L’Etat providence et son histoire

La protection sociale s’est développée depuis la fin du XIXè siècle. On peut même en trouver les premières bribes dans la législation sur la travail des enfants et des femmes, législation qui date de la première moitié du XIXè siècle. C’est en Allemagne ou, à travers l’action du chancelier Bismarck mais aussi de grands industriels (Krupp), s’est développé le premier système de protection incluant la prise en charge du risque de maladie, de la vieillesse, mais aussi du chômage. Cependant, cette protection sociale était alors très largement liée à l’entreprise.

Dans les années 1930 s’est développée, sous l’influence du fameux rapport Beveridge, du nom d’un responsable britannique, l’idée d’une couverture globale de ces trois risques, accident, vieillesse, chômage, par l’Etat, ou de manière paritaire, mais généraliste. Des expériences importantes ont aussi été faites à la même époque, et dans des pays aussi différents, et aussi éloignés, que la Suède ou que la Nouvelle-Zélande.

Ce sont ces systèmes qui ont donné naissance à la Sécurité Sociale en France, sous l’impulsion d’un grand ministre en 1945, Ambroise Croizat.

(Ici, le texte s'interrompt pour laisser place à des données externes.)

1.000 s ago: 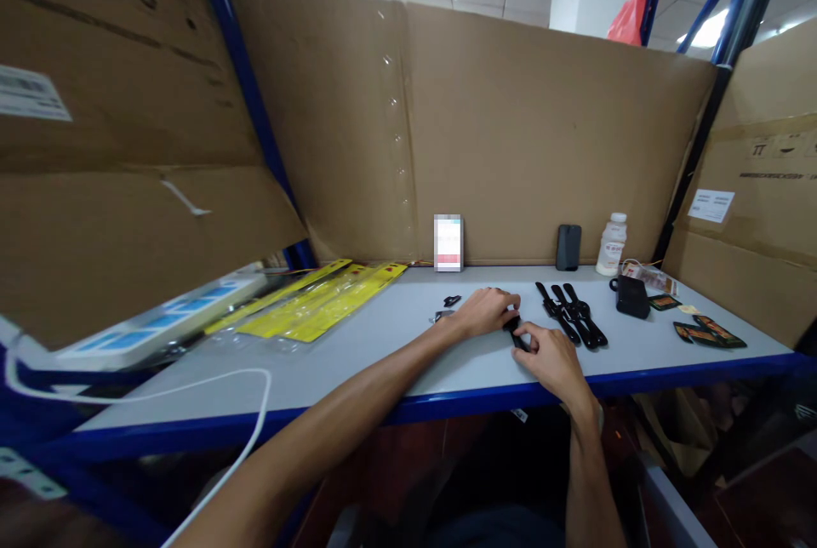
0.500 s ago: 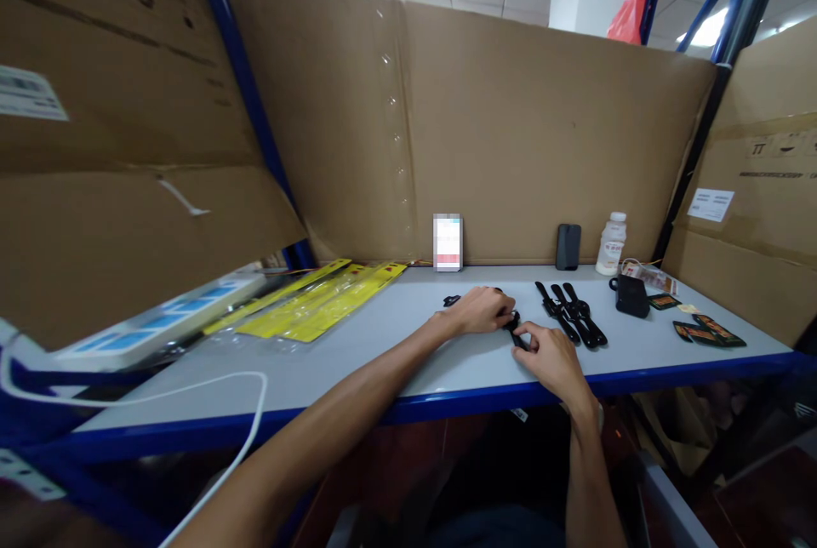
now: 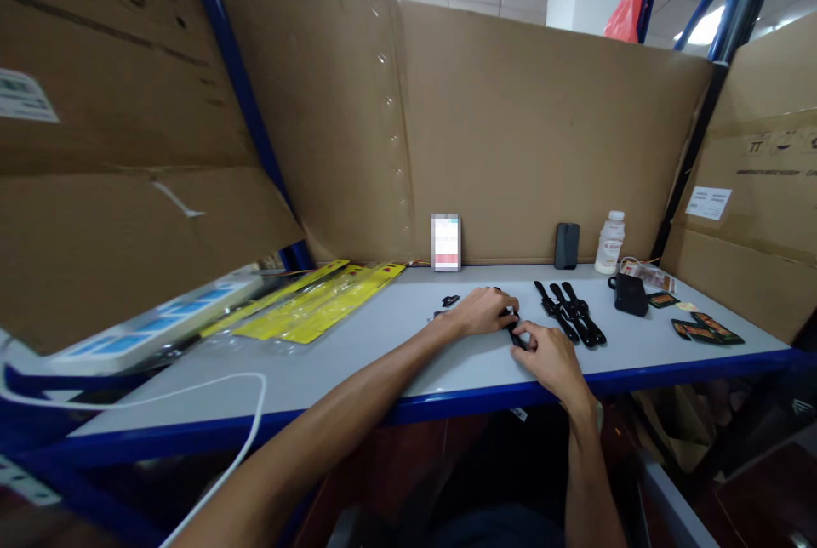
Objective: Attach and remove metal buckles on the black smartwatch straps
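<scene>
In front of me on the table lies a black spokeshave [image 3: 518, 339], mostly hidden by my hands. My left hand [image 3: 488, 310] is closed over its upper, middle part with curled fingers. My right hand [image 3: 545, 352] pinches its lower handle between thumb and fingers. Left of my left hand rests a small black part [image 3: 450, 301]. Beside that, a flat greyish piece [image 3: 439, 314] peeks out from behind my left wrist. To the right of my hands, several similar black spokeshaves [image 3: 570, 314] lie side by side at a slant.
Yellow-backed clear packs [image 3: 345, 301] and a white power strip [image 3: 166, 322] lie left. A phone [image 3: 446, 243] leans on the back cardboard. Rightward stand a dark upright case [image 3: 567, 246], a bottle [image 3: 611, 243], a black pouch [image 3: 631, 295] and dark printed packets [image 3: 708, 329]. A white cable [image 3: 259, 403] crosses the front-left edge.
My left hand has shifted slightly right and its fingers have moved on the spokeshave's middle. The greyish piece behind my wrist now shows. My right hand keeps its pinch.
</scene>
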Tool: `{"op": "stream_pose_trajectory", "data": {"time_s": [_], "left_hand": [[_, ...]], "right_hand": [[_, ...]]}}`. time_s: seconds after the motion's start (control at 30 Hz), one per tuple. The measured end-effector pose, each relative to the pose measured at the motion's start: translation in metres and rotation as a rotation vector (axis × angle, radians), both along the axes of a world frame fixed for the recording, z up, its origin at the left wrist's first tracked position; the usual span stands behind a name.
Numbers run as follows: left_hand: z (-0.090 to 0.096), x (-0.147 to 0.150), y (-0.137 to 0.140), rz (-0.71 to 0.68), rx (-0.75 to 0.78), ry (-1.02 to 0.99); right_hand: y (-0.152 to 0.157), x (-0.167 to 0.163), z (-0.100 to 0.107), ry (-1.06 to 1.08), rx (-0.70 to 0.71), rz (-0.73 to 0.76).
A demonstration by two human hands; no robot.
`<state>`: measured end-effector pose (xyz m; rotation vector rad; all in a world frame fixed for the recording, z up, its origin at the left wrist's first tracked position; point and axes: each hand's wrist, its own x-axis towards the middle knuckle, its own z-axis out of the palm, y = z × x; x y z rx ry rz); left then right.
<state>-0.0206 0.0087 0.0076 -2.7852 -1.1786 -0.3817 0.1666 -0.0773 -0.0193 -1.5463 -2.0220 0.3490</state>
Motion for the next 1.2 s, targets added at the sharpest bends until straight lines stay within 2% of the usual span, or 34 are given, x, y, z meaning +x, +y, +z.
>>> {"op": "stream_pose_trajectory", "data": {"time_s": [0.13,0.4,0.6,0.93,1.2], "left_hand": [[0.005,-0.002,-0.003,-0.019,-0.007,0.033],[-0.005,0.007,-0.002,0.116,0.042,0.015],[-0.004,0.003,0.004,-0.011,-0.119,-0.123],[-0.001,0.003,0.000,0.036,0.032,0.059],[-0.010,0.009,0.001,0.190,0.010,-0.026]], "right_hand": [[0.000,0.000,0.000,0.001,0.001,-0.003],[-0.001,0.000,0.000,-0.003,0.000,-0.004],[0.000,0.000,0.000,-0.004,0.003,0.001],[-0.002,0.000,0.003,-0.014,-0.014,-0.003],[0.000,-0.001,0.001,-0.041,-0.009,-0.016]]}}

Etat providence ou Etat social ?

Mais, la « Sécu » comme on l’appelle n’est pas seulement un système de protection, elle joue aussi un rôle macroéconomique extrêmement important. C’est ce qui a donné naissance à une autre expression, bien plus importante en fait que celle de l’Etat providence, celle d’Etat Social. Cette expression englobe la totalité des institutions qui assure le fonctionnement de la « sécu » mais aussi les relations complexes qui se nouent entre les acteurs, syndicats ouvriers et patronaux, puissance publique, pour l’administration et la gestion de ce système. Cette expression, enfin, englobe l’ensemble des efforts de socialisations des activités, et des risques, privées et la dimension de stabilisation du revenu des ménages, stabilisation qui joue bien entendu un rôle important dans les situations de crises économiques. Aujourd’hui, il est évident que cet Etat Social joue un rôle important dans l’ensemble des pays développés. Il a constitué une véritable révolution qui a marquée durablement l’histoire du XXè siècle.

Les systèmes de santé

C’est donc ce système qui est aujourd’hui en cause, et pas seulement du fait de son coût, qui est largement lié il convient de le dire à la question du chômage, mais aussi pour la couverture de nouvelle population et de nouveaux métiers. Ce qui pose par ailleurs le problème de la couverture des dépenses de santé. En effet, les systèmes de santé sont en crise un peu partout dans le monde. On le voit aux Etats-Unis avec les problèmes posés par ce que l’on appelle l’OBAMACARE, mais aussi au Royaume-Uni, ou le système de santé public, le National Health Service connaît des problèmes importants, et enfin en France, où les propositions tant de François Fillon que d’Emmanuel Macron soulèvent bien des questions.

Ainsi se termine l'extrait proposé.